Records contained in a dataset:
------------------------------
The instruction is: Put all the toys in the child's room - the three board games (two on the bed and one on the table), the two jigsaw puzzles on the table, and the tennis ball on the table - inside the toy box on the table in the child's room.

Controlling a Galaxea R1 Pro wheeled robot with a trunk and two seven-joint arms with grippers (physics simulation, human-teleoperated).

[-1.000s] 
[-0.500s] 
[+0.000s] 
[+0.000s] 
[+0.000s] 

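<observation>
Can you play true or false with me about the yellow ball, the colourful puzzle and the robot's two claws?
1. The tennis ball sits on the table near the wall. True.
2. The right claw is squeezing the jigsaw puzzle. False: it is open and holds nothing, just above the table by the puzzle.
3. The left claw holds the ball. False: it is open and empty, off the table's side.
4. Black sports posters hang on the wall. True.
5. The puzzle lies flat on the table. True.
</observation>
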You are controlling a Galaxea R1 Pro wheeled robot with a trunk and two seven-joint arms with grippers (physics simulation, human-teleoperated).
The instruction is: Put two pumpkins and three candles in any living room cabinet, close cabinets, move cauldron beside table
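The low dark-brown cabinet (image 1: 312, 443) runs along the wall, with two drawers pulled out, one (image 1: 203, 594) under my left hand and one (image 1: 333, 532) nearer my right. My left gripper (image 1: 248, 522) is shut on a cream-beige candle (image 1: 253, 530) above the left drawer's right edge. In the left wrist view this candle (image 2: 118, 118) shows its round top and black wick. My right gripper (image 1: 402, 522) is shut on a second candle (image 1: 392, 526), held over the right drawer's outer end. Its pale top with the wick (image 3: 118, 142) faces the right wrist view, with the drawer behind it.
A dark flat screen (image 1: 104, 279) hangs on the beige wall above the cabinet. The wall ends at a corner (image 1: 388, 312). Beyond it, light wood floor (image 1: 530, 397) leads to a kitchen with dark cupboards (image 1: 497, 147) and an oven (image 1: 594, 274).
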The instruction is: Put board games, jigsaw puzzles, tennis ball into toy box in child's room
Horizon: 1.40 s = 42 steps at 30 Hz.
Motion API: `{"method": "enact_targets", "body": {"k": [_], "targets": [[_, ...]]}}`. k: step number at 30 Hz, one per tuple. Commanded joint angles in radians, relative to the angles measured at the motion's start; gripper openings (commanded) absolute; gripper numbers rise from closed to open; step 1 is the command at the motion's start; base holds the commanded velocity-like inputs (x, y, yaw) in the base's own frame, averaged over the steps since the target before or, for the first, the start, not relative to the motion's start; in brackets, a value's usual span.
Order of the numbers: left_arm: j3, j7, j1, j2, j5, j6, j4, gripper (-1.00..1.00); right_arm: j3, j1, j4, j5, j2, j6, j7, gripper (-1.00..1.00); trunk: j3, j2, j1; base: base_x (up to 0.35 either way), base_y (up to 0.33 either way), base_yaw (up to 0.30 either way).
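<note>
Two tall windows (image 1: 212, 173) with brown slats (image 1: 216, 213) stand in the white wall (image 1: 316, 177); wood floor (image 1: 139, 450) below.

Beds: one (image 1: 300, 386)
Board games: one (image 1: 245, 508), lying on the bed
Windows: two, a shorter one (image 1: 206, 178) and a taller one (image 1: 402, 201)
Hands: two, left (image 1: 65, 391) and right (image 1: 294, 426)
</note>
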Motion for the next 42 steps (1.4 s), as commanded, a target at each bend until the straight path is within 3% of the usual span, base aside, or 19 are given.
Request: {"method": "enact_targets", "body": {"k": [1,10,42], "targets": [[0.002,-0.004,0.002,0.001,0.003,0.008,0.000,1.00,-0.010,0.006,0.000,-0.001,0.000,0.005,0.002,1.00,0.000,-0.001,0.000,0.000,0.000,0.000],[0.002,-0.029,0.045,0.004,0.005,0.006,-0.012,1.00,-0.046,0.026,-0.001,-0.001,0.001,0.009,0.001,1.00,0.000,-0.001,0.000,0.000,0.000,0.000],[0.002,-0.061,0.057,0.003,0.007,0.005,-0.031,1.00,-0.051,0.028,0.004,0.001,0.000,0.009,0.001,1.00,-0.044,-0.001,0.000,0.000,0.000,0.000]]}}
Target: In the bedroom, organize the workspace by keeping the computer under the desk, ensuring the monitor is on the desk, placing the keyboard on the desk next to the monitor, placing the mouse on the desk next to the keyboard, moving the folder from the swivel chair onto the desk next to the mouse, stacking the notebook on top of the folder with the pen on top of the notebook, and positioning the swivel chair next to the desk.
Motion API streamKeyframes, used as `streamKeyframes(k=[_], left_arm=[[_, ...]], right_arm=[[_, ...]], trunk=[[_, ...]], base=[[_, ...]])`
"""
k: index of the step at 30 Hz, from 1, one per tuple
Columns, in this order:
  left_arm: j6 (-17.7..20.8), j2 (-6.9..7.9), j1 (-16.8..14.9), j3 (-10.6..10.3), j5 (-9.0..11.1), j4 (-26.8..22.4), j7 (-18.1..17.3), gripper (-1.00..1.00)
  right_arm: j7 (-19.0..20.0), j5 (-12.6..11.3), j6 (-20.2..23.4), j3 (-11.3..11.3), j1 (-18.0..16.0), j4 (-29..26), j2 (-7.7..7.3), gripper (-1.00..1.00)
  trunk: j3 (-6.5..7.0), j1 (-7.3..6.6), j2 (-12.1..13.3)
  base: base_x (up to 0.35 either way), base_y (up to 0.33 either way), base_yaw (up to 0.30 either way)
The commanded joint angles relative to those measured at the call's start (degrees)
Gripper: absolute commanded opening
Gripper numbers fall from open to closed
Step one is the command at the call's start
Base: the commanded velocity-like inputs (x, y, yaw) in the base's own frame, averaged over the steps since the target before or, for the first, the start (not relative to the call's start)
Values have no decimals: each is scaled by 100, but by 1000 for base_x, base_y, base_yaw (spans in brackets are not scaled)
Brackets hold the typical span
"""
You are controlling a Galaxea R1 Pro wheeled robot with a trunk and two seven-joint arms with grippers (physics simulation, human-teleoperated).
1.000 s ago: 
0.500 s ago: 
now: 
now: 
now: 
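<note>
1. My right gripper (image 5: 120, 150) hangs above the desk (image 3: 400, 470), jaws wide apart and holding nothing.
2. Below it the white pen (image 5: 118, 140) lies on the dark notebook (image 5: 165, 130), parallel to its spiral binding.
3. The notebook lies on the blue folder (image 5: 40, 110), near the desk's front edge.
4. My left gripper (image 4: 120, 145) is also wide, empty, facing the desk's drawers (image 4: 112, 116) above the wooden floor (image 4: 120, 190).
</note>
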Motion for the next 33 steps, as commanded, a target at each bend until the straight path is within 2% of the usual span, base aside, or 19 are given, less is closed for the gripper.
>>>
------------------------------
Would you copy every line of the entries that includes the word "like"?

Motion API: `{"method": "enact_targets", "body": {"k": [_], "targets": [[_, ...]]}}`. k: step number at 30 Hz, one per tuple. Commanded joint angles in radians, relative to the angles measured at the motion's start; gripper openings (commanded) absolute; gripper numbers rise from closed to open; step 1 is the command at the motion's start; base holds the commanded velocity-like inputs (x, y, yaw) in the base's own frame, averaged over the steps since the target before or, for the first, the start, not relative to the motion's start; in brackets, a value's usual span.
Base: the commanded velocity-like inputs (x, y, yaw) in the base's own frame, averaged over the steps since the target before or, for the first, the start (not relative to the call's start)

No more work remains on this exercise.